Mrs. WALORSKI. Right. I appreciate it.
Mr. Chairman, I yield back.
Chairman BUCHANAN. I now recognize the gentleman from
Illinois, Mr. Davis.
Mr. DAVIS. Thank you very much, Mr. Chairman. And I want to
thank all of our witnesses who are being very helpful as we
deal with one of the most complex issues and problems that I
think we face today as it relates to health care.

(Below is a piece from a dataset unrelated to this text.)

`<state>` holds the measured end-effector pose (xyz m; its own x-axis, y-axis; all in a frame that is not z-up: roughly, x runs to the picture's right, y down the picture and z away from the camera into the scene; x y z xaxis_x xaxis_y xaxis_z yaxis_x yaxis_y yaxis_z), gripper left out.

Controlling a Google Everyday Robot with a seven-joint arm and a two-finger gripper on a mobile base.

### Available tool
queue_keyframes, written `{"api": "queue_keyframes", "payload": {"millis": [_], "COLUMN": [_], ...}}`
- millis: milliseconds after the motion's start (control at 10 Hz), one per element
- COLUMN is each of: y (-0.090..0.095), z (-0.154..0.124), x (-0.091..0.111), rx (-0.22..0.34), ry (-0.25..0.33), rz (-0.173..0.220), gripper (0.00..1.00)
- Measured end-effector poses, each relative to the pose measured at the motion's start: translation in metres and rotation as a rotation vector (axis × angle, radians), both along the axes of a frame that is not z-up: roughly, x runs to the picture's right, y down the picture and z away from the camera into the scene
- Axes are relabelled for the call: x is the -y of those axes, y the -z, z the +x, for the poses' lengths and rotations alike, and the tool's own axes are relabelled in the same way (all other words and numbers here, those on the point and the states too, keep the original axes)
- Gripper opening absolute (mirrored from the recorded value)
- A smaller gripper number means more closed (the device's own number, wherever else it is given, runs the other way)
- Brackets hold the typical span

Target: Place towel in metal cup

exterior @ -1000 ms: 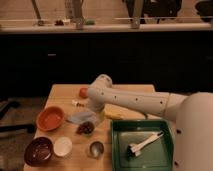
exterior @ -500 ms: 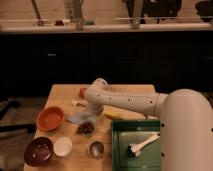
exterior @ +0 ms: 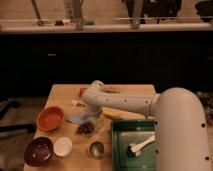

I represent the State of Illinois in the seventh district,
which contains more hospital beds than any other congressional
district in the country. The Affordable Care Act, which also
has been beneficial to the four major medical center
operations, medical schools that we are all so fortunate to
have, the Affordable Care Act has greatly improved access to
care for tens of millions of Americans. Enrollees now have
access to medical homes, in general no longer have to rely
solely on hospital emergency rooms, and have the comfortability
of knowing that when they need care, it is available there for
them.
Today, more than 1 million Illinoians have health insurance
coverage as a result of ACA, either due to the law's Medicaid
expansion or its health insurance marketplace, and the majority
of whom were uninsured prior to September 2013 when the ACA's
coverage expansions were first implemented. Because of ACA the
Nation's insurance uninsured population has dropped
dramatically to less than 11 percent currently from nearly 17
percent in 2013.
If Congress repeals health insurance coverage, Illinois
would sustain a potential loss of $11.6 billion, $13.1 billion
in annual economic activity, and about 95,000 jobs lost.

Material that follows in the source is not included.